Non-Aligned Disruptions: Global Media Histories in the Wake of Decolonization

June 12, 2025 8:30am-4:45pm
  • Capitol Ballroom 3, Hyatt Regency Denver Hotel

Please join us for the ICA 2025 Preconference, "Non-Aligned Disruptions: Global Media Histories in the Wake of Decolonization," that will take place on June 12, 2025 in Denver, Colorado.

Attendance to the preconference has a general USD 50.00 fee.

Register by May 12

Co-sponsored by:
Center for Advanced Research in Global Communication
Loughborough University
University of Hyderabad
University of Turin
ICA Communication History Division
ICA Global Communication and Social Change Division

With the emergence of the Non-Aligned Movement (NAM) in the 1960s, newly independent nations from across the Global South sought to generate channels and protocols for international collaboration that would bypass centuries-old colonial extractive dynamics. What began as a political project of high level diplomacy soon expanded into an ethos that inspired and guided numerous initiatives in the fields of scientific research, cultural production, architecture, and so on.

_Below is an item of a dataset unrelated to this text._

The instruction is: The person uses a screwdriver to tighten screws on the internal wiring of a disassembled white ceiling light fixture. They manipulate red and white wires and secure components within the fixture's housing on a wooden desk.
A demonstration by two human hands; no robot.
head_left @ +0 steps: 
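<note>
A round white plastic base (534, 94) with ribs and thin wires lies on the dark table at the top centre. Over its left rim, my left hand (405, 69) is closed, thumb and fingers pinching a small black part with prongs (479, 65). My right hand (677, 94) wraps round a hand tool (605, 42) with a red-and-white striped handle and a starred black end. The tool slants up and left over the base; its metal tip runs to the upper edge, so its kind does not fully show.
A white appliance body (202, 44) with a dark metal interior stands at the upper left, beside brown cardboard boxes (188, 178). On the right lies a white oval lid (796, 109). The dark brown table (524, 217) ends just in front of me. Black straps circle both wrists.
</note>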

In short, the Non-Aligned Movement was a major disruptor of the political, economic, and cultural status quo of the mid-20th century, and media and communication practices were key to this disruption. Projects like New World Information and Communication Order (NWICO), Broadcasting Organization on Non-Aligned Countries (BONAC), and Non-Aligned News Agency Pool (NANAP) aimed to reconfigure the international arena of communication, from reimagining networks and technology exchange to forging new collaborative practices in order to respond to unique and shifting on-the-ground situations of decolonizing countries in the Global South. These projects troubled and challenged established logics of the existing institutional apparatuses and research paradigms they relied on. However, the histories of these disruptions have mostly remained unwritten or been forgotten by contemporary scholarship. 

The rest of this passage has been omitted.